Nationalgeographic.co.id—Keragaman yang luar biasa bukanlah hal yang aneh dalam sejarah Tiongkok Kuno. Di negara yang begitu luas, banyak etnis hidup berdampingan, dan berperan penting dalam membentuk sejarahnya.
Namun, keragaman tidak selalu berarti perdamaian di Tiongkok. Faktanya telah terjadi banyak permusuhan, dan kebencian semacam itu itu sering berubah menjadi kekerasan.
Pada sekitar pertengahan 300 Masehi, selama era Enam Belas Kerajaan (Sixteen Kingdoms), Kaisar Tiongkok dari negara bagian Ran Wei, bernama Ran Min, melakukan genosida yang mengerikan terhadap suku tetangga seperti Kaukasia - menyebabkan hilangnya nyawa yang mengerikan.

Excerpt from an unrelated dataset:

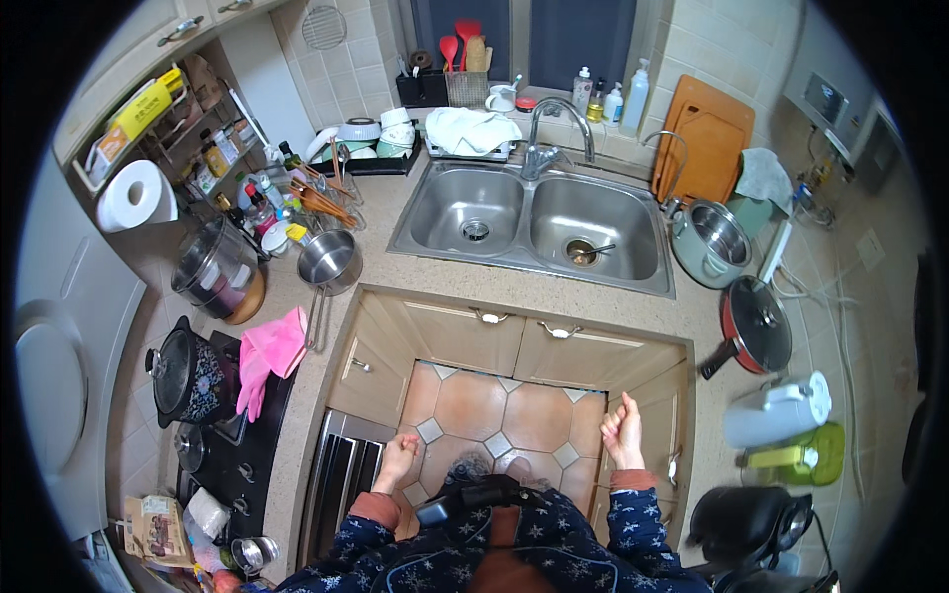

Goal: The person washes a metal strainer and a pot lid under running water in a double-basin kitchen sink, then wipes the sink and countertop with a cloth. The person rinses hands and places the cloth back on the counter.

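My left hand hangs over the floor on the left, its fingers curled and nothing seen in them. The oven under the counter is nearest to it. On the right, my right hand is raised near the cabinet doors, fingers folded in and holding nothing visible. Ahead lies a steel double-bowl sink with a chrome faucet. A utensil handle sticks out of the drain of the right bowl. The left bowl's drain has a strainer in it.
Left counter: saucepan, pink rubber gloves and a lidded black pot by the cooktop. Right counter: pale green pot, lidded red frying pan, white pitcher, green pitcher. Cutting boards lean behind.
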`<state>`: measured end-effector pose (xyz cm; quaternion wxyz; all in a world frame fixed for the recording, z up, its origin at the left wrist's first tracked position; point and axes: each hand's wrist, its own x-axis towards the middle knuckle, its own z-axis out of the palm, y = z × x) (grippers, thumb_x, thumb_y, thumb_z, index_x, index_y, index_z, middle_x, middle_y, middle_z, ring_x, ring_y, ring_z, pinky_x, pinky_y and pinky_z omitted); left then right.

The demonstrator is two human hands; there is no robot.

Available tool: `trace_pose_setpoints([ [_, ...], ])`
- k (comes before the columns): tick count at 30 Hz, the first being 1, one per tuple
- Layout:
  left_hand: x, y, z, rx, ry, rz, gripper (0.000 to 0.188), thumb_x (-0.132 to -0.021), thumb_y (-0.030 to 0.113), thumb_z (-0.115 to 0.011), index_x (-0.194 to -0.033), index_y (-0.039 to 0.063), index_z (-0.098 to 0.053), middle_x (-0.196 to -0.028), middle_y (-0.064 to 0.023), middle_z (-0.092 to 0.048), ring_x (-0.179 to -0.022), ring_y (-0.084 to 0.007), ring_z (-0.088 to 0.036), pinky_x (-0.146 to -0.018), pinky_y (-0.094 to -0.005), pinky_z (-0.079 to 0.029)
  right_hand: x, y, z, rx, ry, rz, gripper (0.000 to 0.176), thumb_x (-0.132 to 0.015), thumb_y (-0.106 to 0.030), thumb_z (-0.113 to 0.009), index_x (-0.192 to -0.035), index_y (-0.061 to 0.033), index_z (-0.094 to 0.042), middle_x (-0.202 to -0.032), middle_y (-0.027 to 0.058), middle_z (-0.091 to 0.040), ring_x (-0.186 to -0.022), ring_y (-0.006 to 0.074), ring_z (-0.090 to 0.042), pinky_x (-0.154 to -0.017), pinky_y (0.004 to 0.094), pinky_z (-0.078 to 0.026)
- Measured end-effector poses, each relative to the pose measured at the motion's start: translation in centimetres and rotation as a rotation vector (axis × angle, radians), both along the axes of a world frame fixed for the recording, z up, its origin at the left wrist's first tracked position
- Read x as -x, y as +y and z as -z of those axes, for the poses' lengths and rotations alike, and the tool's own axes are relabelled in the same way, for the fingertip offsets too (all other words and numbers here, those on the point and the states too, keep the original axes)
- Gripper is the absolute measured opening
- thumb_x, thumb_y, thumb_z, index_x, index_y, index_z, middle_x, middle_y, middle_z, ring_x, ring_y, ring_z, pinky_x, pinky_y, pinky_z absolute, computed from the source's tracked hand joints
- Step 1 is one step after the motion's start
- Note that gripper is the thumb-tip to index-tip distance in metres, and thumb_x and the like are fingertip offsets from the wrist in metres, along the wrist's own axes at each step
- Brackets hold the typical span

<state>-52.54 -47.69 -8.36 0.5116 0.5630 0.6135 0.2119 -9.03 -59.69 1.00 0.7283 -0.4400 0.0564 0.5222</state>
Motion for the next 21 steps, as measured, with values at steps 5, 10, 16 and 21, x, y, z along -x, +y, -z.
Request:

Pembantaian yang Menggemparkan Dunia
Dalam sejarah Tiongkok, sering terjadi persaingan dan perseteruan antara kerajaan tetangga. Periode Enam Belas Kerajaan mungkin yang paling kacau dari semuanya, berlangsung dari tahun 304 hingga 439 Masehi.
Tiongkok terpecah-pecah menjadi serangkaian negara dinasti kecil, dan perang terjadi di seluruh negeri. Perbedaan etnis yang tinggal di Tiongkok pada saat itu hanya memperburuk perang, karena kebencian telah menguasai akal sehat semua orang.
Yang paling menonjol adalah permusuhan jangka panjang antara suku Han tradisional, dan suku Wu Hu. Wu Hu adalah apa yang disebut "Lima Orang Barbar", orang non-Han yang tinggal di Tiongkok Utara.
Wu Hu kemungkinan memiliki asal yang beragam. Kelima suku ini disebut oleh orang Tionghoa sebagai: Di, Qiang, Jie, Xiongnu, dan Xianbei.
Identitas mereka tidak pasti. Diperkirakan Xiongnu dan Xianbei adalah suku nomaden dari stepa di utara. Di dan Qiang adalah gembala yang berbicara bahasa Sino-Tibet atau Turki, sedangkan Jie mungkin berasal dari Yenisei, dari Siberia. Bagaimanapun juga, mereka sangat kontras dengan suku Han Tiongkok.
Banyak dari "orang barbar" ini bermigrasi ke Tiongkok selama era Han Timur, dan kemudian menggulingkan dinasti Jin Barat, menciptakan kerajaan mereka sendiri.
Selama abad ke-4 M, suku-suku Wu Hu ini - terutama orang-orang Jie - menentang kekuasaan jenderal kuat Ran Min, yang dengan cepat bangkit sebagai tokoh terkuat dalam konflik Enam Belas Kerajaan.